I wasn’t planning to blog this conference, but this is an excellent snapshot into the reality that we as journalists and editors confront every day. I went to school to become a print journalist, and as I’ve often said, the only digital offering when I was at university (graduated mid-year 1993) was a computer-assisted reporting class. I learned web skills, audio and simple video editing all on the job. Most of this, I just picked up on my own. I took the initiative. The BBC does have a relatively good professional development programme, but for many smaller and less well funded (it was well funded when I was there) organisations, training is out of self initiative not necessarily out of structured programmes.

To journalism students, I say that you should prepare for a lifetime of learning, and your job will change over time. The entire industry is in state of flux, and you will be called on to fill a variety of roles.

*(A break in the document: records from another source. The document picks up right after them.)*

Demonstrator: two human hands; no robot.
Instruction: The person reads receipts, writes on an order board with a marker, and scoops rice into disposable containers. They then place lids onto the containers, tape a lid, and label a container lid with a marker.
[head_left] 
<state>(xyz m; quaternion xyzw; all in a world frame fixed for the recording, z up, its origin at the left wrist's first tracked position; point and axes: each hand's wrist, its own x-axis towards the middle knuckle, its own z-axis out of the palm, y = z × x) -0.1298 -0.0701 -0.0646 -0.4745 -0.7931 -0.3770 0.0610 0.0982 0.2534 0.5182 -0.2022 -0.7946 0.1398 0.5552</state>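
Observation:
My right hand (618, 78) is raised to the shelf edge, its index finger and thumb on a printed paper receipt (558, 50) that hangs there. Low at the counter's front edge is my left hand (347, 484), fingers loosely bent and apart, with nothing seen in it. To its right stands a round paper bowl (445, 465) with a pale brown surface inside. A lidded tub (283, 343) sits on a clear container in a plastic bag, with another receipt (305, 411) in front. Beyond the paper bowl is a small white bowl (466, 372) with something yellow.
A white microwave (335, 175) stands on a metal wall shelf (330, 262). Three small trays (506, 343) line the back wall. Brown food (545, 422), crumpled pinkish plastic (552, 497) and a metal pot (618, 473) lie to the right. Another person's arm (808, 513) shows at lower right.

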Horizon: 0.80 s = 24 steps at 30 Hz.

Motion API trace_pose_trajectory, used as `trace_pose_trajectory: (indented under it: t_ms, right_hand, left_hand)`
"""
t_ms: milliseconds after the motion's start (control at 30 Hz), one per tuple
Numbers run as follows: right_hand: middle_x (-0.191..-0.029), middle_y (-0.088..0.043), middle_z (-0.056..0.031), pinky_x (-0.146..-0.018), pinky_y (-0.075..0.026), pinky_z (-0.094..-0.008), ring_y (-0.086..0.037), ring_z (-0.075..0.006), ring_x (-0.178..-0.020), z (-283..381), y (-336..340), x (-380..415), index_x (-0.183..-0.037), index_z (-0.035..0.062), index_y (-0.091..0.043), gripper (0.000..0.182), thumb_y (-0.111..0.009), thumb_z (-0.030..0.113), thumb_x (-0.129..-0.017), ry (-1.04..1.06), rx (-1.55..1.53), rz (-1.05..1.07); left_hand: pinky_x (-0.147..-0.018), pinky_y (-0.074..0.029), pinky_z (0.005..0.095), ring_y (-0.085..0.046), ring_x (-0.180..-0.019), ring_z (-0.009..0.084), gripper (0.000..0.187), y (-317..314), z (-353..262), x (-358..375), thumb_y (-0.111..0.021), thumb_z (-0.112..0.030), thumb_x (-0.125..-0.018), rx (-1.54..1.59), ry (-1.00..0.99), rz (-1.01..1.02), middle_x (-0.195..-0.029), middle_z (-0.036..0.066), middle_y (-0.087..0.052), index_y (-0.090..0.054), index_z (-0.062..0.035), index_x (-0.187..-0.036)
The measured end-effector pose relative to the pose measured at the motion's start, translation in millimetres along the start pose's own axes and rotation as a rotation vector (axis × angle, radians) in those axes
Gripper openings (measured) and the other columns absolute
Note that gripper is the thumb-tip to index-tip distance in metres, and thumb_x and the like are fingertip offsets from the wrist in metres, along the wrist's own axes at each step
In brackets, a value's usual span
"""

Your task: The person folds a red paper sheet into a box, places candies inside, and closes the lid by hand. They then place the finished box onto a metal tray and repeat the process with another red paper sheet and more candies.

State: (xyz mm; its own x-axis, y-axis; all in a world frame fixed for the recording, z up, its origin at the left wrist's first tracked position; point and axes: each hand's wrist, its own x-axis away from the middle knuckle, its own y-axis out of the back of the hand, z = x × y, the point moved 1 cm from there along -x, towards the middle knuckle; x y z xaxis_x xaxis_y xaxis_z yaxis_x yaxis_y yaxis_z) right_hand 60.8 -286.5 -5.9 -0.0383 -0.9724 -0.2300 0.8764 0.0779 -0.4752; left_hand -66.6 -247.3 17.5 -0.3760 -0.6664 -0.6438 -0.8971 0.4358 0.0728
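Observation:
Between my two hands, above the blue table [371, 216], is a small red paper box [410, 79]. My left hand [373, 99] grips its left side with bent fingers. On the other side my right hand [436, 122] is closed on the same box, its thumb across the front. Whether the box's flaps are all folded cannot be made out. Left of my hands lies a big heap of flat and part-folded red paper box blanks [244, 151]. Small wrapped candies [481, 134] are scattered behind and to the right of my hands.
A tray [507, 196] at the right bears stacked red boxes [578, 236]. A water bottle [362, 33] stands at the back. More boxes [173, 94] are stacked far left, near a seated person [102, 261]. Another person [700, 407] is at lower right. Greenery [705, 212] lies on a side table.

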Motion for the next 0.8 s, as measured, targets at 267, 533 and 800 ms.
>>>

The same goes for journalists. I don’t really understand journalists who want to freeze their jobs in amber and pine for some glory days of being able to focus on one task. That’s just not been my experience professionally. I’ve always had to multi-task as a journalist even when my only job was print reporter.

I’ve always been excited about multi-media story telling, and I’ve tried to learn lessons from the great print journalists, photographers, video editors and camera men and women and radio journalists I’ve worked with. I took the initiative because I was interested in doing it.

Ryan Sholin gathered up a good list of skills for new media journalism. I think for editors and journalists, it’s always been about knowing the art of the possible. Ask yourself:

  • What is the story?
  • What are the elements?
  • What format – text, audio, video, and interactive – is the best way to tell the different elements of that story?
  • Longer term, how do I put the technology in place to take advantage of digital opportunities?

And digital allows us to not just tell the story and leave it, but tell the breaking story and build on it.

And one final point, as Jonah Bloom said during a Q&A:

If you think that you just want to be a print writer and write 2,000 words, you can still do that. But you better be damn good at it.

Not everyone has to be all things to all digital editors, but the industry really needs digital natives to serve increasingly digital audiences.